I’m adapting this piece into a scene for my theatre class.  That’s why I revisited it.  But after reading it, I know these are my missing words.  The ones I searched for this week.  It doesn’t match up completely.  But God, once again, has used Past Courtney to speak to Present Courtney.  Weird.  Awesome.

This very well may be one of my favorite pieces I have ever written.  It’s so unlike anything I usually write.  It is very intentional.  But it is also very real.

So, here it is.  Times.


“I don’t get it!” she screamed at him.  She was standing in the middle of the dock, and the small rowboat was to her left, bobbing in the water.  The mountains were behind her and they silhouetted her.

He was standing on the concrete shore, the parking lot they passed for a beach.  He looked at her, and the rowboat, and the mountains.  The rain was coming.  Of course it was coming.  It always came at times like this.  “I don’t get it.”  She whispered now, because the quickening wind was drowning out her voice and her thoughts, and she liked that.  “I don’t get why there is death inside some people.  I don’t get why it eats them, turns them into black ash, makes them crumble to reveal a heartless chest cavity.”

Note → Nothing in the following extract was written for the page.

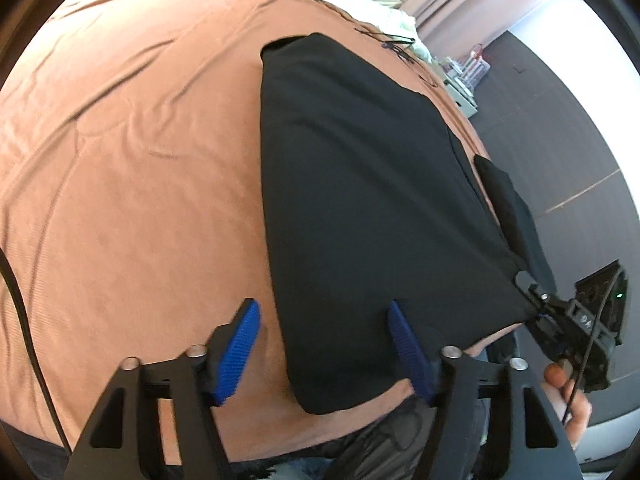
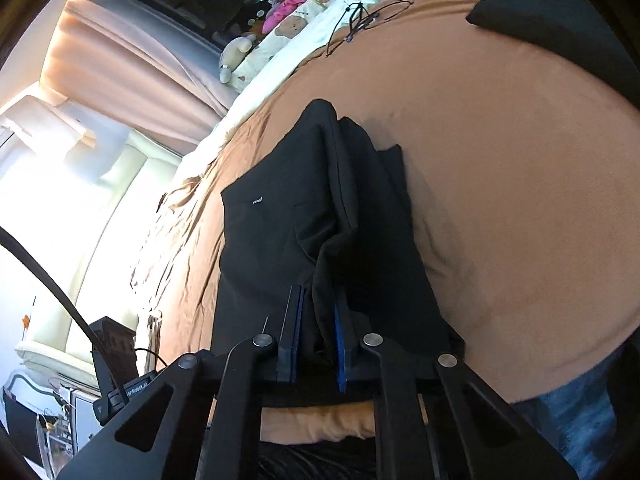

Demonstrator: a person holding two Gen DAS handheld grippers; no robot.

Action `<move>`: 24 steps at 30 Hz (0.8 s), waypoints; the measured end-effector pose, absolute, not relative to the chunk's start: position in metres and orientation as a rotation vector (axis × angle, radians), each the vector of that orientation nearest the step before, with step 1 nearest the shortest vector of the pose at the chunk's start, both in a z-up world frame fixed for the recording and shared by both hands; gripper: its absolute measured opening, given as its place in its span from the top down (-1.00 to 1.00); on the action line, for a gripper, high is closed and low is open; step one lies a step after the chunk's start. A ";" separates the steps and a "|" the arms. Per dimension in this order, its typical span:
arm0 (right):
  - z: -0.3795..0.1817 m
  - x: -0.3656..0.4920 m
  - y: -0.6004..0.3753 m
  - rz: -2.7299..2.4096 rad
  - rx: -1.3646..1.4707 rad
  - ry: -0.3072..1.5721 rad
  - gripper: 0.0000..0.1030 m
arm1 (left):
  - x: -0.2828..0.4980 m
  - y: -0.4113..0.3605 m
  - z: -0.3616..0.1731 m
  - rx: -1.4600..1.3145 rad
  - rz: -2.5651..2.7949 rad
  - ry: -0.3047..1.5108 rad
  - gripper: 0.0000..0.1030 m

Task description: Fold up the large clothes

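Observation:
A large black garment (image 1: pixel 368 200) lies partly folded on an orange bedspread (image 1: pixel 140 160). My left gripper (image 1: pixel 324 312) is open, its blue pads straddling the garment's near left edge without holding it. My right gripper (image 1: pixel 532 292) shows at the garment's near right corner, pinching the cloth. In the right wrist view the right gripper (image 2: pixel 318 320) is shut on a bunched fold of the black garment (image 2: pixel 304 220), which trails away over the bedspread (image 2: pixel 500 180). Another part of the garment (image 2: pixel 560 28) lies at the far right.
A thin black cord (image 2: pixel 360 16) lies on the far bedspread. Pillows and soft toys (image 2: pixel 280 36) pile at the bed's head. Curtains (image 2: pixel 120 64) and a bright window are to the left. Dark floor (image 1: pixel 560 120) lies beyond the bed's right edge.

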State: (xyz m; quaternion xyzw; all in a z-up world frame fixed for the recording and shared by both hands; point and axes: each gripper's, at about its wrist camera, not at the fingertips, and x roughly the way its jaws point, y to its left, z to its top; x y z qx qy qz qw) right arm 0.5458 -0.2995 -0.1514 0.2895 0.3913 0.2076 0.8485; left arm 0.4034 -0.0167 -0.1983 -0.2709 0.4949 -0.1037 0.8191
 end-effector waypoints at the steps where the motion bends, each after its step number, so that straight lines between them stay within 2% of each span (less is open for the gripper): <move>1: -0.153 0.542 -0.301 0.433 0.612 0.826 0.82 | 0.403 -0.018 -0.198 -0.594 -0.246 1.059 -0.06; 9: -0.174 0.532 -0.314 0.403 0.639 0.866 0.83 | 0.404 -0.033 -0.198 -0.515 -0.256 1.090 0.28; 14: -0.188 0.535 -0.320 0.381 0.634 0.912 0.83 | 0.410 -0.047 -0.207 -0.425 -0.259 1.122 0.29; 20: -0.158 0.539 -0.321 0.418 0.587 0.904 0.76 | 0.430 -0.041 -0.192 -0.423 -0.270 1.124 0.25; 22: -0.149 0.540 -0.320 0.423 0.558 0.887 0.60 | 0.433 -0.034 -0.188 -0.432 -0.262 1.109 0.09; 23: -0.145 0.540 -0.321 0.424 0.542 0.872 0.13 | 0.438 -0.030 -0.184 -0.445 -0.262 1.094 -0.11; 24: -0.139 0.543 -0.322 0.423 0.530 0.857 -0.49 | 0.440 -0.028 -0.183 -0.450 -0.259 1.085 -0.30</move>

She whispered, but he heard her.  Maybe the wind was blowing the words to him.  He glanced at the rowboat and the mountains, and then at her once more.  He only stood.

 The rain started.  Right on cue, because rain always comes at times like this.

“Say something!”  She was screaming again.  “Give me an answer, give me something!”  She sucked in a ragged, cold, mountain-air breath, and whispered.  “I know it’s bigger than this confusion inside me.  But you’ve got to answer me, or I’m gone.”  She pointed down at the little rowboat when she said this.  Raindrops soaked her hair into strings, and she had cried moments before so her nose and eyes were red.  To look at her was to look at a thing tortured too long by too many thoughts, her stubborn optimism marred by overwhelming fear.  It wasn’t beautiful, even though it should have been, with the mountains towering behind her and the rain and the water and the expanse between them.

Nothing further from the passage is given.